User A’s order can be covered with many users that want to trade Token B for Token A. As long as User A didn’t cancel his order and his order wasn’t completed, the Smart Swap will keep searching for matches, and the order will keep pending.
Remember, user A doesn’t have to worry about losing money due to changes in the cryptocurrencies he/she is trading, the Smart Swap has it covered.
Use Case 2: User A wants to trade $100 worth of BTC for $100 worth of Token A
In this case, we can’t lock User’s A’s BTCs on the Smart Swap contract because Bitcoin and Ethereum are two different blockchain nets, so we use a signed Bitcoin transaction and a third-party secure wallet service instead.
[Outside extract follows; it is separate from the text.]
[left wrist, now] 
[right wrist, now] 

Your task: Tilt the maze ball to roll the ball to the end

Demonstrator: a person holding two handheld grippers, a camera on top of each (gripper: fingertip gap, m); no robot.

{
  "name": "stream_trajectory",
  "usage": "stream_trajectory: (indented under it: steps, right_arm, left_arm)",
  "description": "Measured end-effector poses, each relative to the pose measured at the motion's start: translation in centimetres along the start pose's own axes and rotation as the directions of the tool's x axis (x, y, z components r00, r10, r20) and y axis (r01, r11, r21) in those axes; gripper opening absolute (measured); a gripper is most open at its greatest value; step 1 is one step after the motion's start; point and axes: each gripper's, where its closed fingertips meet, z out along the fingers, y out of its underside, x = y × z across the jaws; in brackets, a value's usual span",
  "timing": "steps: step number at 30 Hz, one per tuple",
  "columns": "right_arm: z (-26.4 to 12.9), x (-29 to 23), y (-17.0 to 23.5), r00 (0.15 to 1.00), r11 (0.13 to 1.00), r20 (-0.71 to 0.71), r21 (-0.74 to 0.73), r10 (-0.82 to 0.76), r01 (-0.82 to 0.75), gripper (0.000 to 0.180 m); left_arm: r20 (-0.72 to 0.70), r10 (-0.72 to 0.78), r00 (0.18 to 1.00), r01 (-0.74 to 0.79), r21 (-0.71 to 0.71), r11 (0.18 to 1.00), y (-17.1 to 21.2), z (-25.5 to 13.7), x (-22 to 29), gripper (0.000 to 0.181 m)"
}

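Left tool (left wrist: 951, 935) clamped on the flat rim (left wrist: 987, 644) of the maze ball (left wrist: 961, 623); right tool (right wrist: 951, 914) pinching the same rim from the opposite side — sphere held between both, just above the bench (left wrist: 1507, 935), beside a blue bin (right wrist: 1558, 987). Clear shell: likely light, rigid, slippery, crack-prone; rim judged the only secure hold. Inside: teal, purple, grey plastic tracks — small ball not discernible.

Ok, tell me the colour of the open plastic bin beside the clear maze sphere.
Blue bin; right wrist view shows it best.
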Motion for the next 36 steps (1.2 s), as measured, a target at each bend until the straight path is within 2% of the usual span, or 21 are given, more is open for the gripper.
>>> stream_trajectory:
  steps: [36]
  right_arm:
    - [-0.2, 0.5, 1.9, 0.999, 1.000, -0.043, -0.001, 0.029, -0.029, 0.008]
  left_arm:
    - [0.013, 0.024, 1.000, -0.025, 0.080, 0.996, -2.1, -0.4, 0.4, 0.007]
A signed transaction is like a check: it has a recipient which is the secure wallet in our case and an amount so it will serve the Smart Swap for the locking mechanism it needs.
Let see the process:
- User A submits to the Smart Swap a signed BTC transaction addressed to a third-party secure wallet service.
- The deposit triggers an event that will search for a user that wants to trade tokens A for BTC.
- If a match found the smart contract will:
- Check BTC’s current value to evaluate the number of tokens needed for both BTC and Token A to cover $100.
- Execute the signed BTC transaction, meaning 100 BTC is being moved from User A to the secure wallet.
If the transaction fails to cancel the process.
- Transfer $100 worth of Token A from the Smart Swap contract to User’s A account (this token was deposited to the contract by a user that wants to sell his A tokens for BTC – the matching order).
- Transfer $100 worth of BTC from the secure wallet to the User account that is selling Token A.
- Handle returning funds to the user or pending orders.
Smart Swap is a great way to execute P2P trading. It’s secure, easy to implement, protects the user against losses in case of currency rate changes and it doesn’t require blockchains involvement to have code abilities and the same Hash algorithm (like Atomic Swap does).
I believe we’re going to hear a lot about Smart Swap in the next few months.